RECOMMENDATION => Set a goal for yourself on how many new LinkedIn connections you will make each week/month among your MBA classmates and other people on campus.

 


3 - Underpreparing for First Job Interviews - Since your MBA is such a big investment, you need to get a job that will help you pay that off after you graduate. Getting ready for job interviews is key. If your program has a summer off for internships between the two years, getting a good internship job there will make the rest of your MBA much less stressful. Do not assume that your success in interviewing before will carry you, however. Job interviews at the MBA level can be quite different. Case interviews, for example, require unique skills that are not easy for the inexperienced but can be improved through practice. Practicing for interviews is not like studying for tests, though. You should practice out loud, with others, so you can hear yourself. Maybe even video yourself to see how you come across to interviewers.

 

RECOMMENDATION => Treat job interview preparation as a class of its own. Carve out the time on your study schedule. Work with others. Set goals for how many practice interviews you will do and what success will look like for you.

 


4 - Making Enemies - Some competition between MBA students is natural. MBA students tend to be driven to get them best out of themselves. That may spill over into a competitive drive with others for things like grades and talktime in class. Competition can come to a head with job interviews. If you ever find yourself tempted to think your chances of getting a desired job would be increased by decreasing your classmates’ chances, immediately stop yourself before you do something a classmate might resent.
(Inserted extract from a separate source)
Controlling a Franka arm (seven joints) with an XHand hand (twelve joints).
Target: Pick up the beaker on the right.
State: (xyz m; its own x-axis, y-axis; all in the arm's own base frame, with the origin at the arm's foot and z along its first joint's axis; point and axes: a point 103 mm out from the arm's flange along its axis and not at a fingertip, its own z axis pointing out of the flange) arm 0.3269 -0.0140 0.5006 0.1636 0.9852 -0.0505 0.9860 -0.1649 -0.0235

The post MBA world is much smaller than you think, especially with social networks like LinkedIn. Before you do or say something to or about a classmate, imagine them at an organization that you are trying to work for in the future. What would you want them to say (or not say) about you when a hiring manager sees on LinkedIn that you were classmates and asks if they should interview you?

 

RECOMMENDATION => You don´t have to be friends with everyone in your class, but don´t leave with anyone mad at you, if you can help it.

 


5 - Settling for Bad Professors - If your MBA program is big enough, you may have many options on classes and professors. There may be multiple professors teaching the same courses. Some professors are always going to be much better or worse than others. Do whatever you can to get into classes with the best professors, or at least avoid those with the worst professors. Years later, you will have forgotten much of what you were taught in class, but the things you will still find useful will have come from the best professors.

 

RECOMMENDATION => If there is one place where it is worth being a squeaky wheel with school administrators, switching professors may be it. I remember how my classmates and I got my business school to help with an ineffective new professor when we made a compelling case. They just added seats to the other professor’s class to give us an option. It was not ideal, but much better for me than having an unacceptable experience for a key course.

 


6 - Skimping on Summer Vacation - If your MBA program has a summer break built in, take the fullest advantage of it you can. Build in some time before or after your summer internship for a vacation. It may be your last chance to get more than one or two weeks off in a row to do something that requires extra time, like travel or an extracurricular project. It can be hard to get extra long vacation breaks after you start your new job.

 

RECOMMENDATION => Plan your summer ahead so you can carve out time you want. Your summer employer might have some flexibility on your start/end dates. If you have a worthy-sounding reason for asking for more time, you are more likely to get it.

 


7 - Taking it too Serious / Not Seriously Enough - Being a full time student is a much different experience than working full time. There are things that can be stressful - like difficult subjects, getting homework and grades all the time, and having to form new relationships. Keep those in perspective and don´t be afraid to ask for help when you need it. There are things that are liberating too, like being your own boss and having a much more flexible schedule. Enjoy those, but keep the discipline to treat your studies like the job it is. If you find yourself treating it like a vacation, change your routines fast.

 

RECOMMENDATION => Identify a few friends inside and outside your program who you can check in with on a regular basis to get feedback on how you are doing.

 


I look back on my MBA experience as one of the best times of my life. It was a great investment in so many ways. Perhaps it could have been even better if I had had this advice. In particular, what if I had been less shy and met more people at the broader University of Pennsylvania community? What interesting connections would I have in my LinkedIn network now? I say this because Elon Musk was also a student at Penn at the same time as me. How cool — or maybe even life-changing — could it have been for me to strike up a conversation with him while waiting in line for lunch at one of the food trucks? What future inventors, CEOs, or other leaders will be standing next to you at school?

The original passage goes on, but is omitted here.